= Exercise objective =
Reproduce exactly, with no pictures, each line from the opening of the material down through the line containing "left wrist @".
Available data START
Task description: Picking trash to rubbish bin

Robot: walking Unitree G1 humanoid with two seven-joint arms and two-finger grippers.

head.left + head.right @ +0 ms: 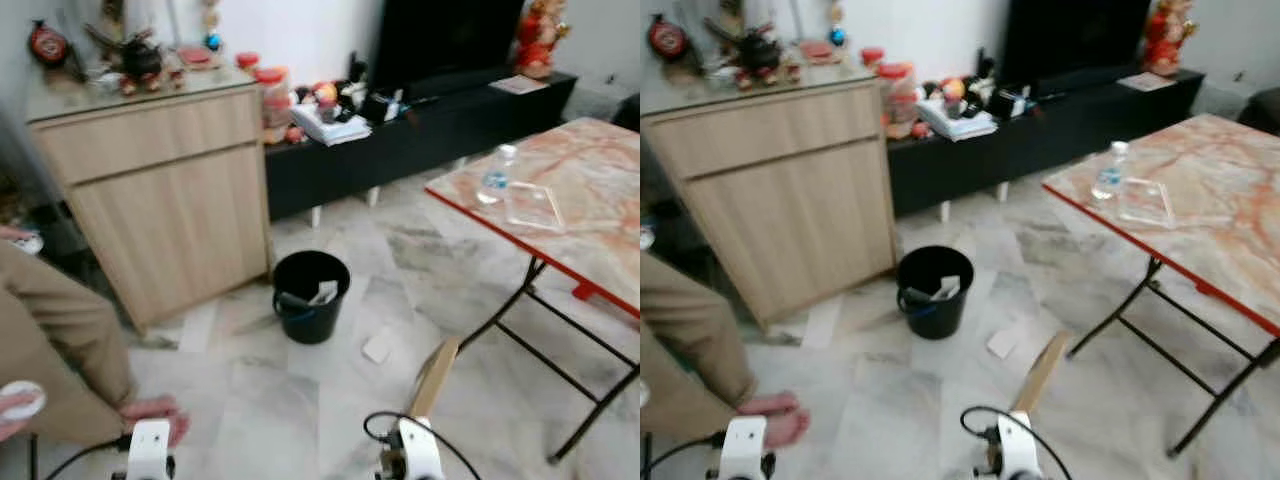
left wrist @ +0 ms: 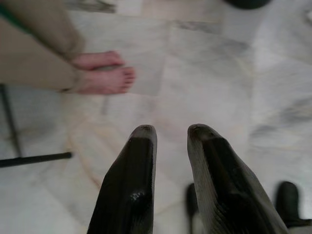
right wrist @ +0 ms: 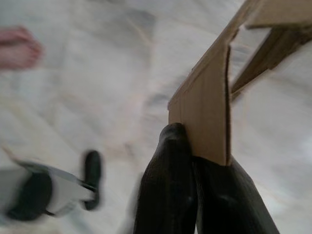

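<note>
Left to right: the left gripper, fingers slightly parted and empty, hangs over bare floor near a person's foot. The black bin stands ahead by the cabinet. The right gripper is pinched shut on the lower edge of a cardboard strip: light, stiff, probably easily creased, best held at that edge.

Head stereo pair looks down at the bin; wrist cameras face floor.
</note>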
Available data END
= Answer space =
Task description: Picking trash to rubbish bin

Robot: walking Unitree G1 humanoid with two seven-joint arms and two-finger grippers.

head.left + head.right @ +0 ms: 
left wrist @ +0 ms: 

The output shown is complete.